== ABOUT THIS TASK ==
Both the line with "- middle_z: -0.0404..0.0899" and the line with "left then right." in the records below must appear in the output, along with every line between them, exactly and with nothing added.

== THE DATA ==
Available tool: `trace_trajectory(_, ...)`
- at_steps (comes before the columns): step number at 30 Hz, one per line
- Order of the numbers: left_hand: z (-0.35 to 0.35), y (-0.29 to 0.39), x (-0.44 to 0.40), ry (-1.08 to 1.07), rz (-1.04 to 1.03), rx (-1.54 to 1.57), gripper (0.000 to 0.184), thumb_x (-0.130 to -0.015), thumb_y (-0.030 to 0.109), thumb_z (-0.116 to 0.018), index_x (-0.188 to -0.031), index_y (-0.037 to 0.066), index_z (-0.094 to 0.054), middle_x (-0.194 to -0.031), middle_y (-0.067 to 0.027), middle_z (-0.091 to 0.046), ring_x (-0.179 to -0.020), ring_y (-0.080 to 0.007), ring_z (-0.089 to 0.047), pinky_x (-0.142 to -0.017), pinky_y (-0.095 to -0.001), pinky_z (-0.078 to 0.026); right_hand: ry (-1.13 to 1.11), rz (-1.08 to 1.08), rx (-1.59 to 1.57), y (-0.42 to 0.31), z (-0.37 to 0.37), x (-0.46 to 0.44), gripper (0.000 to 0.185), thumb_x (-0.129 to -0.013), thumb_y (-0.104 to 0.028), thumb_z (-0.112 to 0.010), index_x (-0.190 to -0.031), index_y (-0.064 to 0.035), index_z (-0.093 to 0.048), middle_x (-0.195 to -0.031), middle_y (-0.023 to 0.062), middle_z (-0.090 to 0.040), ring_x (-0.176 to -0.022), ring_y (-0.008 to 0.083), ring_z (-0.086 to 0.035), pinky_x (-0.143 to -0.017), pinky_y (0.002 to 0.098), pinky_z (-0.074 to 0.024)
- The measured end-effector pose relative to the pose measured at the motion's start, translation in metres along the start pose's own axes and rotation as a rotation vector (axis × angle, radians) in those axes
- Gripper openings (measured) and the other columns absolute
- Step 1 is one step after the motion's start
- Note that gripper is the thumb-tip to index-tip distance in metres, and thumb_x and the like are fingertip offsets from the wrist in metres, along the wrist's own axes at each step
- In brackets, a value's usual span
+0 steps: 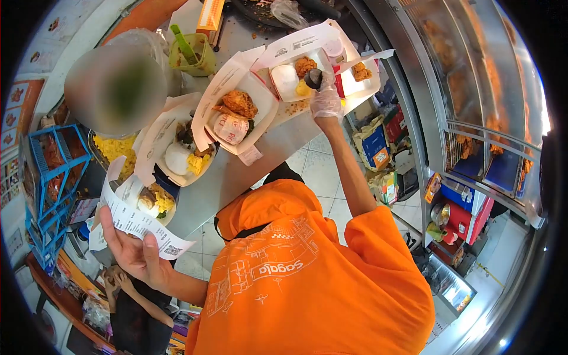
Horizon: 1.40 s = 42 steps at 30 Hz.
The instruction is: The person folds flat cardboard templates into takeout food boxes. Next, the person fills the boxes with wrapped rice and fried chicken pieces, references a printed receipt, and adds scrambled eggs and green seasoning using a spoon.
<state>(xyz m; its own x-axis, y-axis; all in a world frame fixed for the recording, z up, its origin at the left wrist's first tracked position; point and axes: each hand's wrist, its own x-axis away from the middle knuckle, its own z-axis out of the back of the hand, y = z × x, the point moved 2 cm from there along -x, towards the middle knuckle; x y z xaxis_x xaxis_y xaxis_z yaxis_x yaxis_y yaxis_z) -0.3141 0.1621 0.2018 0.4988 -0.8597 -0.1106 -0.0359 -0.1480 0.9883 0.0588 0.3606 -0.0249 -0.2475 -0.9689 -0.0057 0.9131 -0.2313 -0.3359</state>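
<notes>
My left hand is bare and holds a printed paper receipt between thumb and fingers, beside an open box with rice and yellow food. In a clear plastic glove, my right hand grips a small dark cup over an open box at the counter's far side. That box has white rice, fried chicken and a yellow piece. Between my hands are a box with fried chicken and a wrapped bundle, and another with rice and yellow food.
A green tub with a green utensil stands behind the boxes. A tray of yellow food and a blue rack are at left. A display case stands right. Another person's hands show lower left.
</notes>
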Motion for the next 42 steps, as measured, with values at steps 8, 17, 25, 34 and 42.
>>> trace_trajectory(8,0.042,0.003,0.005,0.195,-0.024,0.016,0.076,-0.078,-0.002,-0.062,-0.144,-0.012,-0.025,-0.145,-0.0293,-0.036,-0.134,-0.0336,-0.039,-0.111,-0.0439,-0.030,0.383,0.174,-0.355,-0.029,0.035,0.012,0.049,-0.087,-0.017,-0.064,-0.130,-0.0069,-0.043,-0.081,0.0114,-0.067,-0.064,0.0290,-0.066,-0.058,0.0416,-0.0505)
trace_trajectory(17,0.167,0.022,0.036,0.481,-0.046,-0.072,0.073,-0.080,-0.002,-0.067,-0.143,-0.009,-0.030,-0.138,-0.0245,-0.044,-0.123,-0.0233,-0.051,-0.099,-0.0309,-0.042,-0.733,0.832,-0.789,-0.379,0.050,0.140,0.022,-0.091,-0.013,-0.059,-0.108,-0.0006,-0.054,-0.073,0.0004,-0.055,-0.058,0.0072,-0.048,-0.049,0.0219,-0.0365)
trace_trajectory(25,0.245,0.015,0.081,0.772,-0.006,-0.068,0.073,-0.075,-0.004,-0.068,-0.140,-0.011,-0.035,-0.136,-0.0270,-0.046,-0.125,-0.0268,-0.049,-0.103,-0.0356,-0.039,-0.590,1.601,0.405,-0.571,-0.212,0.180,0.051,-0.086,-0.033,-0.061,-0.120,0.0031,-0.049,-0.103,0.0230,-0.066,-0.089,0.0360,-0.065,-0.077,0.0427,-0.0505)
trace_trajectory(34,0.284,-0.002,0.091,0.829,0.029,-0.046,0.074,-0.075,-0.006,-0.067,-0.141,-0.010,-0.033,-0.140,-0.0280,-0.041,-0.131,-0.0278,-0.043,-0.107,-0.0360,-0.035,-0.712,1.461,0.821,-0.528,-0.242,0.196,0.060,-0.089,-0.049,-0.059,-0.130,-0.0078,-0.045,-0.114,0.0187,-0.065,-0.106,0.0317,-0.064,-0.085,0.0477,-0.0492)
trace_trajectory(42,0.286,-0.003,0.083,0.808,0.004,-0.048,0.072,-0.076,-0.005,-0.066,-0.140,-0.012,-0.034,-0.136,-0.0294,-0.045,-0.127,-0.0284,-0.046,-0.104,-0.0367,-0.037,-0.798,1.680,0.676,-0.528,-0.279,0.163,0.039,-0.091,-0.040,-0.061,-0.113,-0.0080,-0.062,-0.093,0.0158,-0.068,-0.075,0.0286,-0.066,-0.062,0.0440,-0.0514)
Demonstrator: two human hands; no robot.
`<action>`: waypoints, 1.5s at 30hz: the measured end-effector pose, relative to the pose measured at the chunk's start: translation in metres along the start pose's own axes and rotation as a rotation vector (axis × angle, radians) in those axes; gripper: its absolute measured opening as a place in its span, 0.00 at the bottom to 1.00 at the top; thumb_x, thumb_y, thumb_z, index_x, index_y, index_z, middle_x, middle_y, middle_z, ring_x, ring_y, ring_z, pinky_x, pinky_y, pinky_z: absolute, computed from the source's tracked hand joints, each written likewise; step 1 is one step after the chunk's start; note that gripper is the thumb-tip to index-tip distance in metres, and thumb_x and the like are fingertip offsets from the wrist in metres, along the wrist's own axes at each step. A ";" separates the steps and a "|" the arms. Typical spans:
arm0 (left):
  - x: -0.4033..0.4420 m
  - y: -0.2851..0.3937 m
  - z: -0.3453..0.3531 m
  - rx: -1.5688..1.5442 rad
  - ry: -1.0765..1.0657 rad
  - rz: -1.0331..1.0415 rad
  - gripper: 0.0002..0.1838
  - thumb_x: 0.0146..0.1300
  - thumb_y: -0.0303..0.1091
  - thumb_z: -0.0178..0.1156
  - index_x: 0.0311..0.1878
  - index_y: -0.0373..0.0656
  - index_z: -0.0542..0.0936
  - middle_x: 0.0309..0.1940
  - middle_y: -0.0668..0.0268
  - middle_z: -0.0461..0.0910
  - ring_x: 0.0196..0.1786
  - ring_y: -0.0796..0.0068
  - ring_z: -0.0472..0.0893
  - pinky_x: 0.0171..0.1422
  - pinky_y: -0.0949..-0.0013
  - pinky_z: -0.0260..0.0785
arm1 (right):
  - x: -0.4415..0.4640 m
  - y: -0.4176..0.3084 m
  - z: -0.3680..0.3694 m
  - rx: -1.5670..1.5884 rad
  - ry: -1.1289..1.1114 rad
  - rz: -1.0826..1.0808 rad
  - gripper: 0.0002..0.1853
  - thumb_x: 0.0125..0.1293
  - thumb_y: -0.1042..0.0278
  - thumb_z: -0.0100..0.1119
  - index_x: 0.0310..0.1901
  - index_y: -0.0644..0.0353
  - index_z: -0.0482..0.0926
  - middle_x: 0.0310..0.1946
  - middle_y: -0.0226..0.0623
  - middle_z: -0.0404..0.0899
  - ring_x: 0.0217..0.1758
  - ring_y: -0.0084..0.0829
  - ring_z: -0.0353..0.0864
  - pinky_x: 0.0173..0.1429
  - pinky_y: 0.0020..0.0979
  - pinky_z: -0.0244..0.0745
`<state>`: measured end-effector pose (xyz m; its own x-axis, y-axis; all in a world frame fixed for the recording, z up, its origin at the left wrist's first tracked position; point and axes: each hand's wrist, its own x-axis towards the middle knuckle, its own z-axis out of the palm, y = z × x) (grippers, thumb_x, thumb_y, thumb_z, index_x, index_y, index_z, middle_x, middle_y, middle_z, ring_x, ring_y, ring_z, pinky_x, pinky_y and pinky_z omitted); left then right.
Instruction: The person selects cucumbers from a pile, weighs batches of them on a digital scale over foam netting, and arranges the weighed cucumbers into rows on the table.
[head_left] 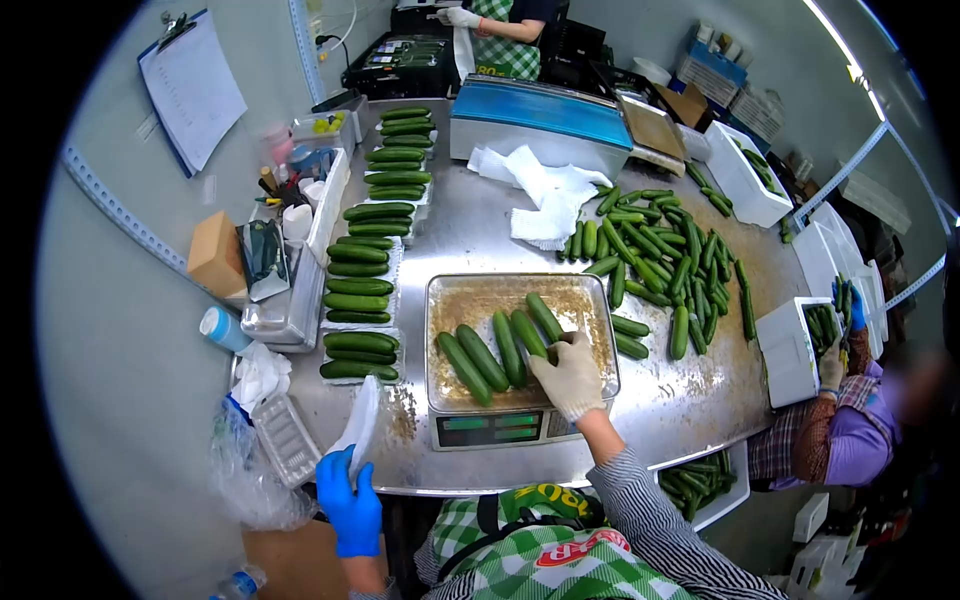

== THE COMPLETED TASK ==
  - middle_z: -0.0404..0.0899
  - ring_x: 0.0217..0.1758
  - ring_y: -0.0084..0.0829
  - ring_z: -0.0353..0.0864
  - pinky_x: 0.0173..0.1429
  - pinky_y: 0.0020..0.0979
  - pinky_z: -0.0244..0.0745
`<state>`: measured end-effector pose (xyz m; its own x-axis, y-axis; all in a world frame fixed for the recording, z up, its origin at the left wrist's first tracked position; point and axes: each hand's wrist, its own x-axis towards the middle knuckle, its own z-axis out of the palm, y = z × x) (grippers, thumb_x, thumb_y, thumb_z, index_x, index_y, index_z, middle_x, middle_y, middle_z, ring_x, ring_y, ring_z, pinky_x, pinky_y and pinky_z omitted); left then right.

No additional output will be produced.